The most efficient way to utilise resources for people’s needs is through the democratic public ownership of those resources. Genuine democratic working class control of society is the oxygen that would make socialism function and work.
The Socialist Party is fully engaged in the daily struggles of working class people in order to defend people’s rights and also to win reforms when possible. Ultimately we are aiming to build a movement of working class people that can rid society of the malaise of capitalist exploitation and replace it with a socialist society.
Internationalism - Struggling for socialism around the world
The Committee for a Workers International (CWI) is an international socialist organisation with affiliated parties and organisations in over 40 countries around the world. The Socialist Party is the Irish affiliate of the CWI. Our members are involved in daily struggles to defend working class living standards around the globe.

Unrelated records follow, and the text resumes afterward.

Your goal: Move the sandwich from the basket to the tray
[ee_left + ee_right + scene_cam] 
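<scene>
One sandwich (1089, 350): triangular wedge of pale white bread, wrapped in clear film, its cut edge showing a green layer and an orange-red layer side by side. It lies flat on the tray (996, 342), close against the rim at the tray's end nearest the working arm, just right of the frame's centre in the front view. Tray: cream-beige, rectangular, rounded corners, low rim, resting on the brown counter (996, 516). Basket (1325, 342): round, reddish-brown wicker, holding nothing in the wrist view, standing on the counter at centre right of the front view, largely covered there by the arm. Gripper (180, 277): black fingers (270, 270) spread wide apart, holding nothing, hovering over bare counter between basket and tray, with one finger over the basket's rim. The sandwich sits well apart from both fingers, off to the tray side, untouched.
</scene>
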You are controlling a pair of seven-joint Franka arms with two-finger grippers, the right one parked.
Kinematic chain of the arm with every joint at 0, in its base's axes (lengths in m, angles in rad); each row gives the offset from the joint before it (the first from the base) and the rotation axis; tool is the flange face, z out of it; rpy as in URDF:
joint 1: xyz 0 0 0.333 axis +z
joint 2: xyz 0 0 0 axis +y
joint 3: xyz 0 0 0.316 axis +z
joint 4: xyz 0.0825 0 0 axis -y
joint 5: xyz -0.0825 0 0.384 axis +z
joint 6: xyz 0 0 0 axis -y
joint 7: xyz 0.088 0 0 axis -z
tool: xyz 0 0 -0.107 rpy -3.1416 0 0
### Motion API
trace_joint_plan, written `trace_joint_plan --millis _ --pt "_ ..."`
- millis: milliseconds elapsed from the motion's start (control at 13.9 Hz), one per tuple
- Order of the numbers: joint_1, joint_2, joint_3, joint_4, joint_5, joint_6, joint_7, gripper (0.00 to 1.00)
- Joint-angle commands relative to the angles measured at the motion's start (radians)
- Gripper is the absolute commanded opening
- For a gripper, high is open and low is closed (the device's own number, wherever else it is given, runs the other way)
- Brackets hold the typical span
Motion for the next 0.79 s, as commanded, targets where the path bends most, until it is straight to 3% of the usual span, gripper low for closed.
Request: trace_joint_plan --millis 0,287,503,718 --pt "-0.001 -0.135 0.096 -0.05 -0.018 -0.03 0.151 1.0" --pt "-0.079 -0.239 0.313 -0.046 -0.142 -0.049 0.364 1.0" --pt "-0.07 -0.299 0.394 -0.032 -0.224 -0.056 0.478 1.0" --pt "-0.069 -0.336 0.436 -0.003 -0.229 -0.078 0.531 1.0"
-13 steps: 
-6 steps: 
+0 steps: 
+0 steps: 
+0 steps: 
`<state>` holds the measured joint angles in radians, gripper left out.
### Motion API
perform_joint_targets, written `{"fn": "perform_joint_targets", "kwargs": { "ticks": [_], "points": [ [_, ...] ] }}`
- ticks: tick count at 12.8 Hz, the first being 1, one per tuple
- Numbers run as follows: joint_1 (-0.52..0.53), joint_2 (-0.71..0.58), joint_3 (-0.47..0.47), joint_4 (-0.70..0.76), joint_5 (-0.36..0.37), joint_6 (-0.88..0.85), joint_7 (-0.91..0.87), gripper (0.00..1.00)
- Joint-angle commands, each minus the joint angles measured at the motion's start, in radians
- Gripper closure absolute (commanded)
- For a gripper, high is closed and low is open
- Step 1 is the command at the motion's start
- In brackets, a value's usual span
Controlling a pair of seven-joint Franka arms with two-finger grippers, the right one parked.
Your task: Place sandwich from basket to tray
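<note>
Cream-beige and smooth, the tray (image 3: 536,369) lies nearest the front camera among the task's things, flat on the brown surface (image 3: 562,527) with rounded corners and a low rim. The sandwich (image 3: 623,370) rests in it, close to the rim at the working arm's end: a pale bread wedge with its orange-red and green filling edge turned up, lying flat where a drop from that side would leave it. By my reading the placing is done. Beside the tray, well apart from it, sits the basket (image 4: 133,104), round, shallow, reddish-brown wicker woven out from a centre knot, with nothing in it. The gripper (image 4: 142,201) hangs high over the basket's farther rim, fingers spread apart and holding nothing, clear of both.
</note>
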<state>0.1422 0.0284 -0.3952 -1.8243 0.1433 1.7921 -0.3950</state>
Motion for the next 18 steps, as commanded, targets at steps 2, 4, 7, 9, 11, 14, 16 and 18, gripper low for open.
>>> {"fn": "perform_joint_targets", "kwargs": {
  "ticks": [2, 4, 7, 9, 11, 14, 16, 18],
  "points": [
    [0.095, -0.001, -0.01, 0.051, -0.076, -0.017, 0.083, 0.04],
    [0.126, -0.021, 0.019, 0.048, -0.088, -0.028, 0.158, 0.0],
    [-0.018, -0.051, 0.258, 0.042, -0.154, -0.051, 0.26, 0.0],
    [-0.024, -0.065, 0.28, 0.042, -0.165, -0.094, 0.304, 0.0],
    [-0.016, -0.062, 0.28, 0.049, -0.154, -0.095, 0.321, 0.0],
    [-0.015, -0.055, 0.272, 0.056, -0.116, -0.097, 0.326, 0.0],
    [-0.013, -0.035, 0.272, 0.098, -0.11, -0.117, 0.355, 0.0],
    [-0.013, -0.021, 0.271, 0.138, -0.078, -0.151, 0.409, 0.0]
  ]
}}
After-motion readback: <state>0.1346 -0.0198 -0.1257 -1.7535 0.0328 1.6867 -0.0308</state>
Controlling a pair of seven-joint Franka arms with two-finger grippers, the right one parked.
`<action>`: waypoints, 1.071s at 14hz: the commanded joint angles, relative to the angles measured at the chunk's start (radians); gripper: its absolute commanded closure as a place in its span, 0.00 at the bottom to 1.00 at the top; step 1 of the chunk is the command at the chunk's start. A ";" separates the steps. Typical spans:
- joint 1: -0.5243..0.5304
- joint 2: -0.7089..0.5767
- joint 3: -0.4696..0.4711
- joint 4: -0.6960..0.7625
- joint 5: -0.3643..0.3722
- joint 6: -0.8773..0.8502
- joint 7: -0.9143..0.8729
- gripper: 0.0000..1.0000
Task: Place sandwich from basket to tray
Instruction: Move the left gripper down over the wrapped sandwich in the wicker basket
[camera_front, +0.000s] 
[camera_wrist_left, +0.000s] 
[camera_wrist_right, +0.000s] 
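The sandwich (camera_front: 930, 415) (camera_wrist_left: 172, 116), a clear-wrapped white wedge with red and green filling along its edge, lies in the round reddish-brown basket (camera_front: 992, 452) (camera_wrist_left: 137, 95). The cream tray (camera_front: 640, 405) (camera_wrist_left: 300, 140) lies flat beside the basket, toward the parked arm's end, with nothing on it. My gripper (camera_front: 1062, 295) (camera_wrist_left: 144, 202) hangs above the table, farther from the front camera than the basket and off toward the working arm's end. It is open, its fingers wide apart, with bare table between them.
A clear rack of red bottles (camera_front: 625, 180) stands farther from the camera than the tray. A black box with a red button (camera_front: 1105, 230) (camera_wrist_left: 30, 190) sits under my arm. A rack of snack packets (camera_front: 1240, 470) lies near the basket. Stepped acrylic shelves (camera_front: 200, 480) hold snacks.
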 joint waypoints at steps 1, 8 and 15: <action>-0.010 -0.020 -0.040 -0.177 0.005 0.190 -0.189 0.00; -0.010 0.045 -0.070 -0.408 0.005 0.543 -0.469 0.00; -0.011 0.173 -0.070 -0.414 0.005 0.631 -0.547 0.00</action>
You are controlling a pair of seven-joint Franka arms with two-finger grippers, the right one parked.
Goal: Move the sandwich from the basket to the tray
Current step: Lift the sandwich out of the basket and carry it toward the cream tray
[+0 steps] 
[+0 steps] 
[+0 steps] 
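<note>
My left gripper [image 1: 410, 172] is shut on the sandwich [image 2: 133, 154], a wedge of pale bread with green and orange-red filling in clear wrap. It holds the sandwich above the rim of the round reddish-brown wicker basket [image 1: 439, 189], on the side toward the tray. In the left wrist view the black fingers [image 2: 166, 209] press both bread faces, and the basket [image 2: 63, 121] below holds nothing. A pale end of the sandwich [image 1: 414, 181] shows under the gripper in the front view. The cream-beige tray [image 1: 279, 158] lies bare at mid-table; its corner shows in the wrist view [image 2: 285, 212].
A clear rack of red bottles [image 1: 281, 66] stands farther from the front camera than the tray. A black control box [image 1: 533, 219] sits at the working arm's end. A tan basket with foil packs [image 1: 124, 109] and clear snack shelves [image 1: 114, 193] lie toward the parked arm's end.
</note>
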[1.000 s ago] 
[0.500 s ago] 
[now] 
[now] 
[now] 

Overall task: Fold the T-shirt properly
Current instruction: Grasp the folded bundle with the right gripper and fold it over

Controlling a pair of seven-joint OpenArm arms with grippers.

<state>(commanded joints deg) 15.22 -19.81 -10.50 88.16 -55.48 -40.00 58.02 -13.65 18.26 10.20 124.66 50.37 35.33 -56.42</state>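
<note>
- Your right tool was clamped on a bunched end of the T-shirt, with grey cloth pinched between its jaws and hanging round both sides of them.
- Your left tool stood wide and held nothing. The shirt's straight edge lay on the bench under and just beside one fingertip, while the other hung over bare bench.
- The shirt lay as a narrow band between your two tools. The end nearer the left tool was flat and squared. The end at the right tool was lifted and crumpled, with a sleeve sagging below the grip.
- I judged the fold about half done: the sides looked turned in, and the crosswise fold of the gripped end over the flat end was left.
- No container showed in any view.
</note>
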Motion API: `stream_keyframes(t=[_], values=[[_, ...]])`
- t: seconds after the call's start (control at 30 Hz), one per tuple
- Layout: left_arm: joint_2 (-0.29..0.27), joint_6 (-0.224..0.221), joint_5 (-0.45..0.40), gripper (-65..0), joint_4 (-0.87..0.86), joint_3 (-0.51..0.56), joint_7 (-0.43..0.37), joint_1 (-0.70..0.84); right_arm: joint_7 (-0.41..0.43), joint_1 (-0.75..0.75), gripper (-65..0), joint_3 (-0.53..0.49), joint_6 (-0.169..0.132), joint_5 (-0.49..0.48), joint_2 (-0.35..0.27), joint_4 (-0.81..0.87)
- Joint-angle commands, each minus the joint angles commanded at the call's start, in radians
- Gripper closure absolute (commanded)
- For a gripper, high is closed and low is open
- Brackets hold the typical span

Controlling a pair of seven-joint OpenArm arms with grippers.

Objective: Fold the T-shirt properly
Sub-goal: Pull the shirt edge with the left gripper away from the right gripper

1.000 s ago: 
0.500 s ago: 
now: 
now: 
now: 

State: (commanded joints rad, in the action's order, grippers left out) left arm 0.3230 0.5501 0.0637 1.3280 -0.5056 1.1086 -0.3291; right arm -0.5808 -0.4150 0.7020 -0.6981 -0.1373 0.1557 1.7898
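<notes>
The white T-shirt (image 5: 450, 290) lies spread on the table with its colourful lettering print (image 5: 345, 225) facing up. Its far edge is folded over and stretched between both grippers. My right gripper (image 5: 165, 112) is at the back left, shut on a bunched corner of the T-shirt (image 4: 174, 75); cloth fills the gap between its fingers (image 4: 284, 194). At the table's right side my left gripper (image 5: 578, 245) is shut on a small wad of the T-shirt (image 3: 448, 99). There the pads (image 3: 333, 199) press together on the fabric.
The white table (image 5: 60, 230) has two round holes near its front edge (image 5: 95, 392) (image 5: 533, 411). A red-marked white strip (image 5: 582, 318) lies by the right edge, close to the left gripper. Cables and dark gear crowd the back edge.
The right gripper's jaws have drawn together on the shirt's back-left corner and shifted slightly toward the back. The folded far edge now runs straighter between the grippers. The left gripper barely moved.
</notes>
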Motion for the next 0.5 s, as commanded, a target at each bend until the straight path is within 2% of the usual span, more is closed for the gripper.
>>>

We also take part in building democratic and fighting organisations in the workers’ movement internationally, both in terms of the trade unions and also new mass workers’ parties. In Britain, the CWI’s affiliated party, the Socialist Party has launched a Campaign for a New Workers’ Party in order to build a socialist alternative to Blair’s New Labour and its twin, Cameron’s Conservatives.
CWI members are at the forefront in campaigns against US and British imperialism’s war in Iraq. In the US, Socialist Alternative (CWI in the US) members played a key role in organising a 5,000 – strong protest demo in Boston against the Iraqi occupation on the international day of protest, 23 March.
In Sri Lanka, the United Socialist Party, the affiliate of the CWI, has been the only left organisation to consistently defend the rights of the Tamil minority and oppose the murderous attacks against them by the reactionary chauvinists in government who represent the interests of the Sinhala elite.
The USP general secretary, Siritunge Jayasuriya, who came third in the country’s presidential elections in 2005, has been threatened with assassination by thugs linked to the government. This is because Siri has intransigently exposed government involvement in the disappearance of opposition figures that have defended the rights of the Tamils.
CWI members regularly defend the rights of the most oppressed across the globe. For example Socialist Resistance members in Kazakhstan have gone to jail for helping to organise campaigns against house demolitions of shanty town dwellers in Alma Ata. These poverty stricken areas are being flattened to make way for a golf course.
Not only in Ireland but in many other countries, CWI members have been centrally involved in the struggle against neo-liberalism and privatisation.
In Greece, students, teachers and lecturers have been involved in a months-long furious struggle involving occupations of over 250 colleges and universities to stop the right wing government from changing the constitution so that it can privatise universities. Xekinima (CWI Greece) members have played an important role nationally in this movement proposing measures which would unite and strengthen the movement on a country wide scale.
The biggest problem facing many workers and young people is that they have no one to vote for in elections. All the parties represent the elite in society. As in Ireland, CWI members stand independently in the elections as well as supporting independent workers’ and community candidates who are fighting the cuts. Examples of this are the Socialist Justice Party in Sweden and Socialist Party in Australia and Britain who have won elections for local councillors.
Once elected they continue to fight for the interests of workers and young people who elected them rather than forgetting about who got them there like most politicians do.